IP: Internet pharmacies

From: eugene.leitl@lrz.uni-muenchen.de
Date: Tue Jan 11 2000 - 11:27:52 MST


From: "David Farber" <farber@cis.upenn.edu>

----Original Message-----
From: VPostrel@aol.com
To: farber@cis.upenn.edu
Subject: Internet pharmacies
Date: Tuesday, January 11, 2000 12:40 PM

I published the following in the NYT on 1/3/00. I am curious about the
deafening silence with which the Internet community has greeted this issue. I
have my theories as to the reasons, but am curious about others'.
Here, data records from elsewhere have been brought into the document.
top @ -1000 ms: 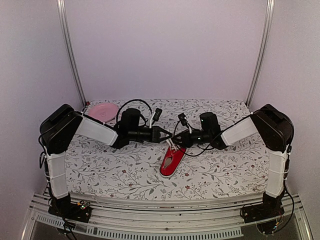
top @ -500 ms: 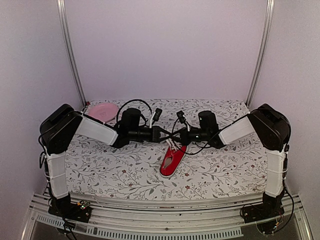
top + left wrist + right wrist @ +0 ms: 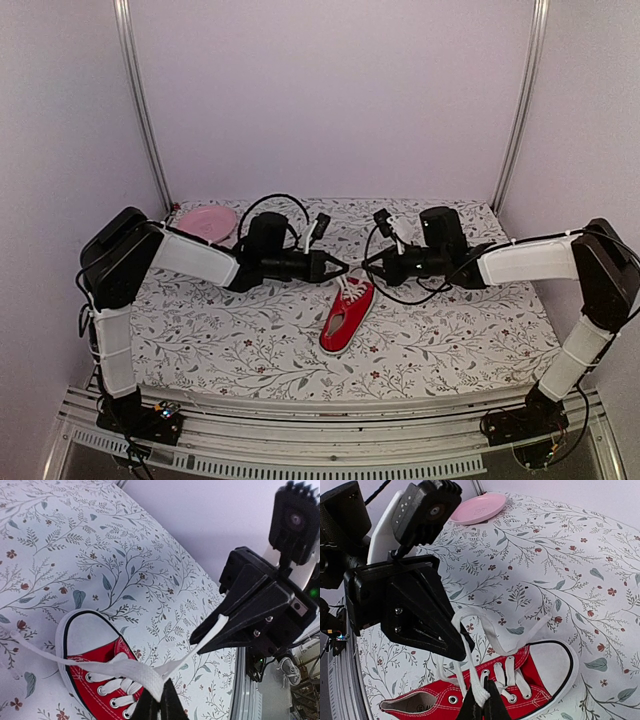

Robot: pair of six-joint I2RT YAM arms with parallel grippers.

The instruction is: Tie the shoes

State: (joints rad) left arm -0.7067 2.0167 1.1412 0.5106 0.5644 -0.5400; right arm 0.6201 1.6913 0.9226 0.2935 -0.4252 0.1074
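Observation:
A small red sneaker with a white toe cap lies on the floral cloth, toe pointing away. My left gripper and right gripper face each other tip to tip just above its toe end. In the left wrist view my left gripper is shut on a wide white lace over the shoe, and the right gripper pinches the strand beyond. In the right wrist view my right gripper is shut on a lace strand above the eyelets; the left gripper holds a loop.
A pink plate sits at the back left corner; it also shows in the right wrist view. Black cables arch over both wrists. The metal frame rail runs along the near table edge.
The right arm has stretched out and its gripper has drawn back to the right. The grippers stand a little further apart. The shoe's toe has shifted slightly right.

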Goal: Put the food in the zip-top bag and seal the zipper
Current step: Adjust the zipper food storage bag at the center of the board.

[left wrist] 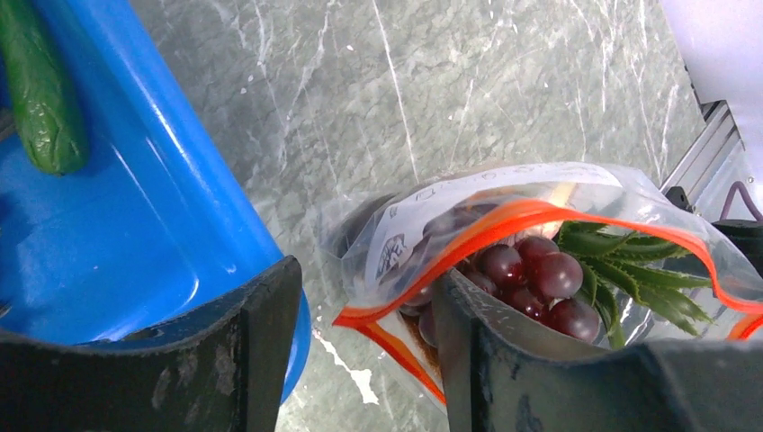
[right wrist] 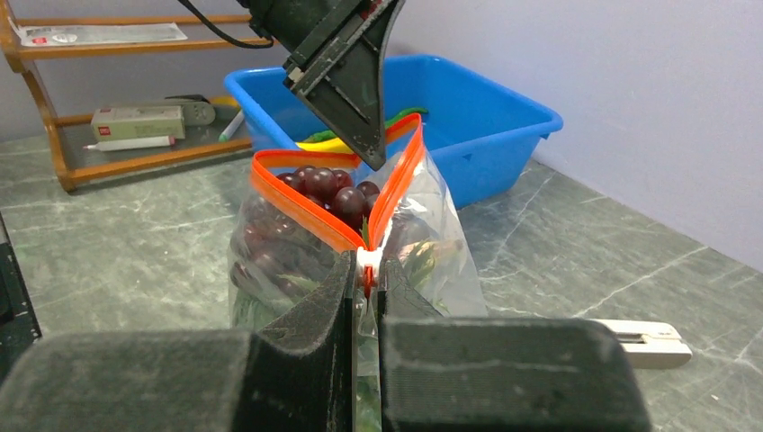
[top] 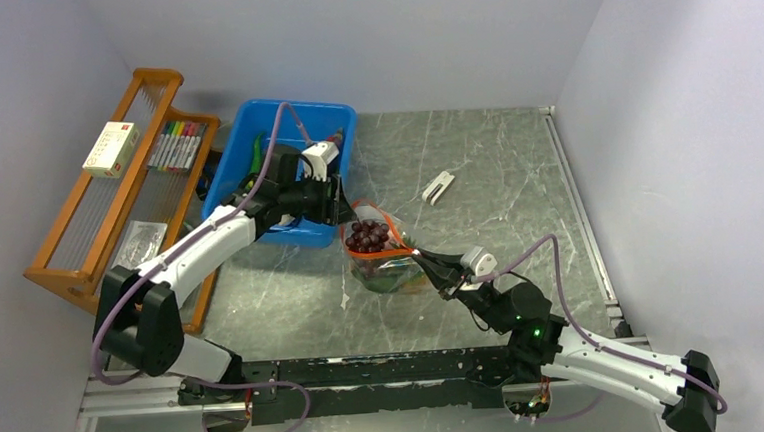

Sometimes the Patient Knows Best

By Virginia Postrel

January 3, 2000

LOS ANGELES -- The Internet's abundance -- of information, goods, tastes
and sources of authority -- creates unparalleled opportunities for
individuals to get exactly what they want. But this plenitude threatens
political and cultural authorities who believe in telling individuals
what they can have rather than letting them choose for themselves. It
was inevitable, therefore, that the growth of the Internet would lead to
complaints that its diversity undermines media standards, traditional
morality and political authority. It was inevitable that the Internet
would face calls for censorship.

And it was equally inevitable that the Internet would clash with
American pharmaceutical regulations. The United States government
approaches patient choice in medication as Singapore does free speech:
its pronouncements sound reasonable and tolerant until you threaten its
prerogatives.

The Internet ethos of diversity and competition runs exactly counter to
uniform, gatekeeper-oriented medical culture -- the technocratic
philosophy of the "one best way" embodied in our pharmaceutical
regulations. On the Net, medical information is abundant and pharmacies,
domestic and foreign, operate on many different models.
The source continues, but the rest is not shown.